Ähnliche Versorgungsdefizite in der stationären Versorgung werden auch in der Kardiologie, insbesondere bei der Behandlung von Patienten mit Herzinfarkt diskutiert.
Als Folge sterben Patienten unnötig verfrüht, haben eine schlechtere Lebensqualität nach den Eingriffen oder müssen sich sogar erneut operieren lassen. Mängel in der medizinischen Struktur- und Ergebnisqualität verursachen zusätzliche Kosten und sind eine Ursache von Ineffizienz.
In Deutschland sei Qualität in Diagnostik und Versorgung noch immer kein hinreichend beachteter Parameter für die Leistungserbringer, kritisierte der Generalsekretär der Deutschen Krebsgesellschaft, Dr. Johannes Bruns, am 22.06. am Rande des DKG-Symposions "Brennpunkt Onkologie".
Ursächlich ist, dass jedes Plankrankenhaus Leistungen nach eigenem Gutdünken erbringen darf und die Kassen unabhängig von Struktur- und Ergebnisqualität diese Leistungen zu gleichen Preisen bezahlen müssen. Vorhandene Qualitätsberichterstattung schafft offenbar keine ausreichende Transparenz – weder für einweisende Ärzte noch für Patienten. "Einweisungsqualität" ist bislang kein Merkmal der Behandlungsqualität niedergelassener Ärzte.

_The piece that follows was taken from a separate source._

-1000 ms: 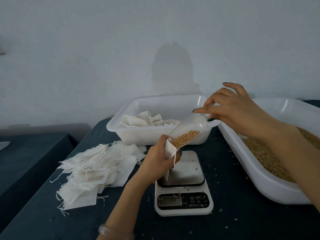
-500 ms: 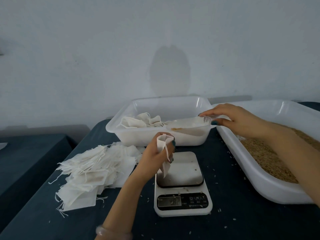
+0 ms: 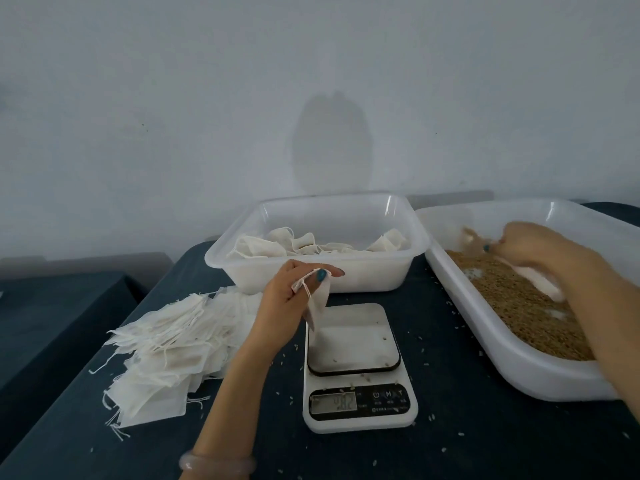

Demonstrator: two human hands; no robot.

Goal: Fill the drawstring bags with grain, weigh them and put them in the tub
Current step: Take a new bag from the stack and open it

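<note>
Empty bags (image 3: 162, 355) are piled near left. The left hand (image 3: 291, 299) pinches one drawstring bag (image 3: 317, 306) by its mouth, over the scale (image 3: 358, 407). The tub (image 3: 311, 277) is far centre. The right hand (image 3: 540, 251) is blurred over the grain (image 3: 519, 306), grip unclear. Filling step; next, probably scoop more grain in.

Both forearms are uncovered. The left hand (image 3: 287, 296) and right hand (image 3: 533, 247) have teal-polished fingernails (image 3: 322, 274). The left wrist, below-left of the white digital kitchen scale (image 3: 356, 341), wears a pale pink translucent rounded bangle (image 3: 216, 462).
</note>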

Die Deutsche Krebsgesellschaft dringt daher darauf, im Rahmen der Krankenhausreform die Anforderungen des DKG-Zertifizierungssystems umzusetzen. Dazu gehöre die Einführung onkologischer Leistungsgruppen, die Definition der Leistungen und dafür erforderliche Mindestvorhaltungen sowie die Definition von Leistungsbereichen medizinischer Querschnittsdisziplinen.